Finding classic symptoms of nutrient deficiencies and diseases on ear leaves very late in the season, near black layer, isn’t unusual. Dave Nanda says plants have used as many nutrients as possible to make kernels as full as possible at this point. Sometimes nutrients are even diverted from leaves to kernels as plants put on the finishing touches before the black layer forms at the tip of the kernel, signaling physiological maturity and preventing materials from entering or leaving kernels.

“Remember that the corn plant’s goal is to produce as many viable progenies as possible,” says Nanda, director of genetics for Seed Genetics-Direct, Jeffersonville, Ohio.

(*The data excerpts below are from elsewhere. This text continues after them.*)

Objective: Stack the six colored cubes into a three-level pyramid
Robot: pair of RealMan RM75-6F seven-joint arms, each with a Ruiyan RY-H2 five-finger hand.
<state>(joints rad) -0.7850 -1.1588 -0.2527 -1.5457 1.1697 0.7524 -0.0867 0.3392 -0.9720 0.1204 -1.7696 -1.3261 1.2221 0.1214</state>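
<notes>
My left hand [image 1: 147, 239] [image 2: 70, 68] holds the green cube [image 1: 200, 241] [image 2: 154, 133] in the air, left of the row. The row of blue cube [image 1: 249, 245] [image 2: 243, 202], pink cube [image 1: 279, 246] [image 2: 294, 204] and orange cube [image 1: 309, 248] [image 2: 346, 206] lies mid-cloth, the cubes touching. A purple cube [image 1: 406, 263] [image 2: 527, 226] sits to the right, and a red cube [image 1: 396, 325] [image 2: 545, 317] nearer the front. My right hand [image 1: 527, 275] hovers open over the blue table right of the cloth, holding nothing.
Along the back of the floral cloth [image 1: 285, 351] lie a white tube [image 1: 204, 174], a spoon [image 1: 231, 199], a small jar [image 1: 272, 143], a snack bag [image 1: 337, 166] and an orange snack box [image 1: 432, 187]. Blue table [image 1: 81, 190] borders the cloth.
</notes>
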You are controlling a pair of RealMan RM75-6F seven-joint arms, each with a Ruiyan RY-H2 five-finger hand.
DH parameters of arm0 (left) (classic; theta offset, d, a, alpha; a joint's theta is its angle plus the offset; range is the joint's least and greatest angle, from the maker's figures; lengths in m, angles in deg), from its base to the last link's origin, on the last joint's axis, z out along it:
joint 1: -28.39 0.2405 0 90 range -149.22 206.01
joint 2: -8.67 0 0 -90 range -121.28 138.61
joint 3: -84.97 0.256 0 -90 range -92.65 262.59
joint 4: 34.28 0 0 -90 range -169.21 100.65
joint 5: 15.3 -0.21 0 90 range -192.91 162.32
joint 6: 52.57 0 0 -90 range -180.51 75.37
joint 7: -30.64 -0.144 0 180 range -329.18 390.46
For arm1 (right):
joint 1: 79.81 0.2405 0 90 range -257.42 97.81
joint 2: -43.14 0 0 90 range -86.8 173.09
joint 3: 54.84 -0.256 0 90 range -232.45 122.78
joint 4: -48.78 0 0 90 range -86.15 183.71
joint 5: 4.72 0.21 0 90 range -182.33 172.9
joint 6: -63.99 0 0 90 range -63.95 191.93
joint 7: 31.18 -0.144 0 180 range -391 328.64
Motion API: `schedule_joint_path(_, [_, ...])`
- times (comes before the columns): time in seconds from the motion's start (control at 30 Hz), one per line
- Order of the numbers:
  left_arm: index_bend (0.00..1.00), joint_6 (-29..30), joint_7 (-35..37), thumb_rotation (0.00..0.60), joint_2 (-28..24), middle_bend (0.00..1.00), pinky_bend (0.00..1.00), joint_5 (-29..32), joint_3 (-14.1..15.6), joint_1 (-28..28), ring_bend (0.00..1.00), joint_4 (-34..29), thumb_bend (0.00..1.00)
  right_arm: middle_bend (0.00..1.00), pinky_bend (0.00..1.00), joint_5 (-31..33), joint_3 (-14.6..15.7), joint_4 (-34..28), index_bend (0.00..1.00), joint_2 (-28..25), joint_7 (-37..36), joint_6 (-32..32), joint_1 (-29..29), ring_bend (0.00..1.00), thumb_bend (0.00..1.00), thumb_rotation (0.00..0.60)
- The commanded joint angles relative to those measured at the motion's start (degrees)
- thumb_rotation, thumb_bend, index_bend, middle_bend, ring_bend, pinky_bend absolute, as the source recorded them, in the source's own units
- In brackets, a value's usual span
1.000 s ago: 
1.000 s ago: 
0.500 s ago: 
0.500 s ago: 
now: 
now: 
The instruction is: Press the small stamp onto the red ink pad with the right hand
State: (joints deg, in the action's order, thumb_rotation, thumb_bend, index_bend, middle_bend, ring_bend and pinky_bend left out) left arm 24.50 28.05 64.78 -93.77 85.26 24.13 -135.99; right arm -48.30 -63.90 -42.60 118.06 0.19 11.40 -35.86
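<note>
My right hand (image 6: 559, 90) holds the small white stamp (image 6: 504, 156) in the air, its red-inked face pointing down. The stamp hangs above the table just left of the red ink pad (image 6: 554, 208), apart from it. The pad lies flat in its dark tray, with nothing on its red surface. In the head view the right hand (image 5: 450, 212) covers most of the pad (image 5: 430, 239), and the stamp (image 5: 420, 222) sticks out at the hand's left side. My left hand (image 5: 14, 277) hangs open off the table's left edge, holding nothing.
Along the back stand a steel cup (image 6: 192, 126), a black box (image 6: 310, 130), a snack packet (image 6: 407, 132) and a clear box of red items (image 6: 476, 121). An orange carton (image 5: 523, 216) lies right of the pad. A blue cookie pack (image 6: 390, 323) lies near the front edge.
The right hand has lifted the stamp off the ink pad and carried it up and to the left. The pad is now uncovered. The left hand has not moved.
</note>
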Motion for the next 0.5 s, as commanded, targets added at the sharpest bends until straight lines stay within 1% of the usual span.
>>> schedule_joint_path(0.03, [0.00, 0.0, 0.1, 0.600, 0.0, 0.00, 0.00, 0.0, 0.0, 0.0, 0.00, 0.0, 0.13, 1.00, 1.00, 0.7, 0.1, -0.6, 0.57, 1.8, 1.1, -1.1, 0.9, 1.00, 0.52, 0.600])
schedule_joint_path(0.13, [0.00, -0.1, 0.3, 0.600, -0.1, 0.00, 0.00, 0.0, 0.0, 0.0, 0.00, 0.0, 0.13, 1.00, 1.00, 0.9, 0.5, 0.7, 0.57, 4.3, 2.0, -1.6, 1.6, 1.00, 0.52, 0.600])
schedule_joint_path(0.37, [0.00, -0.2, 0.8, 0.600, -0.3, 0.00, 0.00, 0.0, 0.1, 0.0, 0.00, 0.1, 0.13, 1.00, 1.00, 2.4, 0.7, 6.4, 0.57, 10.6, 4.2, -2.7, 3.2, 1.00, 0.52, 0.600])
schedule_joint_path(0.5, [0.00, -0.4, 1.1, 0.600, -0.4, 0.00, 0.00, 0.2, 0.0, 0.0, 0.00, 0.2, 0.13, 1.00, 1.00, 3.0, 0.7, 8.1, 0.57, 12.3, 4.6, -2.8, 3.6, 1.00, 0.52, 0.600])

Seed Genetics-Direct sponsors Corn Watch ’19.

“Corn plants don’t care how much yield you get,” Nanda says. “They believe they’re producing seed for next season, and they want to produce as many good seeds as possible. It just so happens that the more seeds which are produced, the higher the yield.”

Since plant leaves tend to run low on nutrients at or near black layer, it’s a good time to see classic symptoms of deficiencies, Nanda says. If diseases are present, they’re also likely to show up on leaves at the end of the year. Even if fungicides were applied around tasseling, as they were in the Crop Watch ’19 field, you will still likely find at least some disease lesions.

Here are symptoms found on the leaves pictured above:

Nitrogen deficiency. The symptoms on the bottom two leaves are classic. Also called “firing,” yellowing starts at the tip of the leaf, moves in toward the center along the midrib, and expands across the leaf. Eventually, necrosis, or dying of leaf tissue, occurs. If you want corn to dry down late in the year, like many people did this year, deficiencies and diseases that cause leaves to turn brown and dry up may speed up drydown, assuming kernels reach black layer properly.

Sulfur deficiency. Striping toward the base of the two lower leaves indicates that these plants may have been running low on sulfur, which is no longer a free nutrient supplied in the air in abundant amounts. Plants can show sulfur deficiency occasionally. Interveinal yellowing and leaf striping can be signs of this deficiency.

Potash deficiency. Note the edges of the middle ear leaf in the picture. They’re showing a tinge of yellow discoloration. When potassium deficiency symptoms appear in corn, they usually show up as yellowing along the outside margins of leaf edges. If the deficiency is severe enough or goes on long enough, leaf tissue may turn brown and die.

Gray leaf spot. A couple of lesions are showing on the bottom of the top leaf, just visible in the upper part of the photo. Gray leaf spot is among the most common foliar diseases that affect corn during the growing season.